Friday, November 30, 2007

Life imitating art

I recently had the pleasure of reading Keith Clemons latest book Angel in the Alley. I found myself looking forward to picking it up every night before bed. This is Keith's fourth book, and I think it's going to be his breakthrough novel. All the usual you can expect from Keith--engaging characters, wonderful sense-laden descriptions, and a great read.

But what has remained with me the the longest is the dystopia he created, a future North America where it is illegal to preach the Gospel.

Keith did an amazing job of speculating about new technology, future squalor for a growing segment of have-nots addicted to instant gratification and violence, a huge police state apparatus to crush religious freedom and the heroic efforts of small groups of Christians to keep the faith alive.

Of course, Keith's vision did not spring from his imagination alone. That's the most disturbing part of the book. The prophetic nature of Keith's vision was confirmed when, yesterday, while visiting some of my favorite blogs, I discovered that a human rights complaint has been leveled against Macleans Magazine for running an excerpt of Mark Steyn's book America Alone: The End of the World as We Know It.

Mark Steyn is one of my favorite columnists. He excels as a satirist, though apparently some people don't like being satirized. He also happens to be a Christian.

There has also been a human rights complaint against a popular conservative message board Free Dominion, run by a couple of Kingston-based evangelicals. Yes, sometimes some of the posters on this message board can be a little over-exuberant or immoderate. Even the hosts of the board don't agree with what they say, but they support their right to say it.

Now various groups and individuals have found they can use the levers of the state--provincial and federal Human Rights Commissions---to lob complaints that don't cost them a thing, but cost the defendant thousands of dollars in legal fees even if the complaint is eventually dropped as it was in the case of Calgary Bishop Henry who faced two complaints for a pastoral letter defending traditional marriage.
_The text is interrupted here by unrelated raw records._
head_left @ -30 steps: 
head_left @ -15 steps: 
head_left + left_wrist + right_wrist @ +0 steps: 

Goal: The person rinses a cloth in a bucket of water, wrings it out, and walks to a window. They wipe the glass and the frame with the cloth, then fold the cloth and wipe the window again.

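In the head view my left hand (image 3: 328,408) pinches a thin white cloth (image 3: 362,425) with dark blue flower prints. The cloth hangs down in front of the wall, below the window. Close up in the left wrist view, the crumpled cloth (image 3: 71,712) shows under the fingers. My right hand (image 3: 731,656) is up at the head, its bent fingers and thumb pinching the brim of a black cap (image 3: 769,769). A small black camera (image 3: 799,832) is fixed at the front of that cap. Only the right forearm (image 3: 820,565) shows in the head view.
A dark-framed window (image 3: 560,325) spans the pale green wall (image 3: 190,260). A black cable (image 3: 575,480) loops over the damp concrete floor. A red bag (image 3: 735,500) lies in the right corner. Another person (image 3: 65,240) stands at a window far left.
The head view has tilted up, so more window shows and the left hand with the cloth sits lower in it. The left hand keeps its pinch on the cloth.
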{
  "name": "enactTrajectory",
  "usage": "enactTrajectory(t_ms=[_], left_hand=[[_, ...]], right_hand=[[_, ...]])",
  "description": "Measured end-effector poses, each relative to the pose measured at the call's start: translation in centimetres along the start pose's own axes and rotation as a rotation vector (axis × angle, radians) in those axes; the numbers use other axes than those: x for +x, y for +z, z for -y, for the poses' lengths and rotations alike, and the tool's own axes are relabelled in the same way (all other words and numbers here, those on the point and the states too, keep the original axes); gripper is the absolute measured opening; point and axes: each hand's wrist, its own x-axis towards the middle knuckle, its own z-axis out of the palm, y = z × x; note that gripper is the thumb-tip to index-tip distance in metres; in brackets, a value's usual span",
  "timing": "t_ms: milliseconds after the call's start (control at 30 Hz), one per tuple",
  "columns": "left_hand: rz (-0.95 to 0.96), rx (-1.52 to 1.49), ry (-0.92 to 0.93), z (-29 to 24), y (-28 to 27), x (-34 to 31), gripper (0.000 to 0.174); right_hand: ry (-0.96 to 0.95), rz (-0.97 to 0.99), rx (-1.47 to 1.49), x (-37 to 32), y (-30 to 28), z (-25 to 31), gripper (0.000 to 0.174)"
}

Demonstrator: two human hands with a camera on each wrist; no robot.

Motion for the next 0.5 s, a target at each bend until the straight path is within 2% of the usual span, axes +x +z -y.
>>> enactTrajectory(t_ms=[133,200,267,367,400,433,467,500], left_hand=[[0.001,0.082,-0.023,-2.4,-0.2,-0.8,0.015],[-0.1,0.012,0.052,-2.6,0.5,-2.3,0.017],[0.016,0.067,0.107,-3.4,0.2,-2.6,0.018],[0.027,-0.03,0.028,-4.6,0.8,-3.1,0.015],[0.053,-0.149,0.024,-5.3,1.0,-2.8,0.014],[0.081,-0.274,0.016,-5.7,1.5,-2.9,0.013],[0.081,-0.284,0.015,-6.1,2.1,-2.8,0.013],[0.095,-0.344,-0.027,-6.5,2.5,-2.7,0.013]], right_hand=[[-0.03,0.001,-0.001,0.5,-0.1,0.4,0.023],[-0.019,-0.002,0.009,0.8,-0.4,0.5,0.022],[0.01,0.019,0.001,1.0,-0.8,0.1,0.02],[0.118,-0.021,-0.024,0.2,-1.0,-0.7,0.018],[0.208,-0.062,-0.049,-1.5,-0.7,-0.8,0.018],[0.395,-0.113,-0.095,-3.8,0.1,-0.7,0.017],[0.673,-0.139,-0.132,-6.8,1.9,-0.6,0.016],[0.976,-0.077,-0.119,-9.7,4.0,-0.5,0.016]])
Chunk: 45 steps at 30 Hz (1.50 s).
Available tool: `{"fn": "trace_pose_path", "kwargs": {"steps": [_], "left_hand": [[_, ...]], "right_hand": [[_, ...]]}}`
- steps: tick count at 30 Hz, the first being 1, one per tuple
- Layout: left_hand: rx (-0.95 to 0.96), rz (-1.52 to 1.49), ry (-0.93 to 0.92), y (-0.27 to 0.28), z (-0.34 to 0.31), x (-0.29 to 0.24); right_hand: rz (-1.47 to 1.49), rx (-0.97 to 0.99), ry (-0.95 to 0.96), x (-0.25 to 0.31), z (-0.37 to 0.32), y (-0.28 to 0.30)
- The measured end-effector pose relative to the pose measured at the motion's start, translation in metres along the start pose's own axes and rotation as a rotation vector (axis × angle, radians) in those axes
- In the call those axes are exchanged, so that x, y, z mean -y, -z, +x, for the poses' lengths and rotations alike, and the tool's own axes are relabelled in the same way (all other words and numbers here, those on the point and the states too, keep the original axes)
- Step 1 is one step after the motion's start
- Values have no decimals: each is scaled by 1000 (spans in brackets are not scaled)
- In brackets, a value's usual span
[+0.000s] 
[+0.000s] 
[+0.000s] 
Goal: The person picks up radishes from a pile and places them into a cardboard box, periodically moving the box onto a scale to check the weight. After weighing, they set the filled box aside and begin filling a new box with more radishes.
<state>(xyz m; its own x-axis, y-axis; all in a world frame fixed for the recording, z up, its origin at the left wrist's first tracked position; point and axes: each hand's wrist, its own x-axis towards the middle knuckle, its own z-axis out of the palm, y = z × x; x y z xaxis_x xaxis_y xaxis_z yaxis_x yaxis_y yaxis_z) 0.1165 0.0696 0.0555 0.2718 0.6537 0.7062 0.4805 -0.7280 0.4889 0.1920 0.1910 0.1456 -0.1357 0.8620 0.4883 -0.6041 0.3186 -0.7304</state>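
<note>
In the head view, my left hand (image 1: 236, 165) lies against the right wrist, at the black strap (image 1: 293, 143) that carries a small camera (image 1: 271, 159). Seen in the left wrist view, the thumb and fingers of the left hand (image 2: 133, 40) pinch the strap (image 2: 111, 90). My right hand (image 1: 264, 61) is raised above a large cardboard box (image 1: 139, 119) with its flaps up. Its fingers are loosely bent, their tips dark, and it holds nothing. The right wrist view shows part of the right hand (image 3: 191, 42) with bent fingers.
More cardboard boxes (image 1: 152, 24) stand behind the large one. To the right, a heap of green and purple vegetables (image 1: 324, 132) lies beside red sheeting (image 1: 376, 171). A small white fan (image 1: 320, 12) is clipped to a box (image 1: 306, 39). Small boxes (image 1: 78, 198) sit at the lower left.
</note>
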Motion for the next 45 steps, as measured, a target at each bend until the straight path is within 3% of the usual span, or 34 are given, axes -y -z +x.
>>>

I know I cringe sometimes at the language used by some Christians on some issues. I wish sometimes they would be more charitable, or more nuanced, or more wise in a tactical sense.

But I also know that even the most charitable and nuanced and wise Christians can be lied about and demonized in the news media.

Our religious freedom is in danger, my friends. So is our freedom of speech. Keith Clemons does a great job of showing us this as a compelling backdrop to a gripping adventure story. I hope this book gets a wide audience. Buy several copies as Christmas presents. You'll be doing the future a favor.

Now I'm reading Nancy's Glitter of Diamonds and thoroughly enjoying it too!

Way to go! Canadian authors who are Christian!!!!!